Trial of early aggressive therapy in polyarticular juvenile idiopathic arthritis


  • identifier: NCT00443430.

  • The contents of this publication are solely the responsibility of the authors and do not necessarily represent the official view of the National Center for Research Resources or the National Institutes of Health.



To determine whether aggressive treatment initiated early in the course of rheumatoid factor (RF)–positive or RF-negative polyarticular juvenile idiopathic arthritis (JIA) can induce clinical inactive disease within 6 months.


Between May 2007 and October 2010, a multicenter, prospective, randomized, double-blind, placebo-controlled trial of 2 aggressive treatments was conducted in 85 children ages 2–16 years with polyarticular JIA of <12 months' duration. Patients received either methotrexate (MTX) 0.5 mg/kg/week (maximum 40 mg) subcutaneously, etanercept 0.8 mg/kg/week (maximum 50 mg), and prednisolone 0.5 mg/kg/day (maximum 60 mg) tapered to 0 by 17 weeks (arm 1), or MTX (same dosage as arm 1), etanercept placebo, and prednisolone placebo (arm 2). The primary outcome measure was clinical inactive disease at 6 months. An exploratory phase determined the rate of clinical remission on medication (6 months of continuous clinical inactive disease) at 12 months.
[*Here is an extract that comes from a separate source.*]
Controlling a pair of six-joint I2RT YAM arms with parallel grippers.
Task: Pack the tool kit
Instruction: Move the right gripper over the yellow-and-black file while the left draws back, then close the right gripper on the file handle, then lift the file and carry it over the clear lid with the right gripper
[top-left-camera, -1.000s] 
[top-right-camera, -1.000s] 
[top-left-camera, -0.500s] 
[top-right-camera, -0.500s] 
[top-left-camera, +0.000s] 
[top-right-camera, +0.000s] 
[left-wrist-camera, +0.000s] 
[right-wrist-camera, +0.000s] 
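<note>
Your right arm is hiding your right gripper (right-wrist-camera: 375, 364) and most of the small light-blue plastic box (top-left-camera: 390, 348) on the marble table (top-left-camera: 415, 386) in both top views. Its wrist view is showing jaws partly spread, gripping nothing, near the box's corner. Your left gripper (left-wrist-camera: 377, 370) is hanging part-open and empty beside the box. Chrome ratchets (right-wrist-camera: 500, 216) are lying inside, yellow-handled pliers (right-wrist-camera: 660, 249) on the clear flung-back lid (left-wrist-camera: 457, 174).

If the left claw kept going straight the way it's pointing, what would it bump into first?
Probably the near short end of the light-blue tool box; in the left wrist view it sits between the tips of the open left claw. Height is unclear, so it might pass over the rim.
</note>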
By 6 months, clinical inactive disease had been achieved in 17 (40%) of 42 patients in arm 1 and 10 (23%) of 43 patients in arm 2 (χ2 = 2.91, P = 0.088). After 12 months, clinical remission on medication was achieved in 9 patients in arm 1 and 3 patients in arm 2 (P = 0.053). There were no significant interarm differences in adverse events.


Although this study did not meet its primary end point, early aggressive therapy in this cohort of children with recent-onset polyarticular JIA resulted in clinical inactive disease by 6 months and clinical remission on medication within 12 months of treatment in substantial proportions of patients in both arms.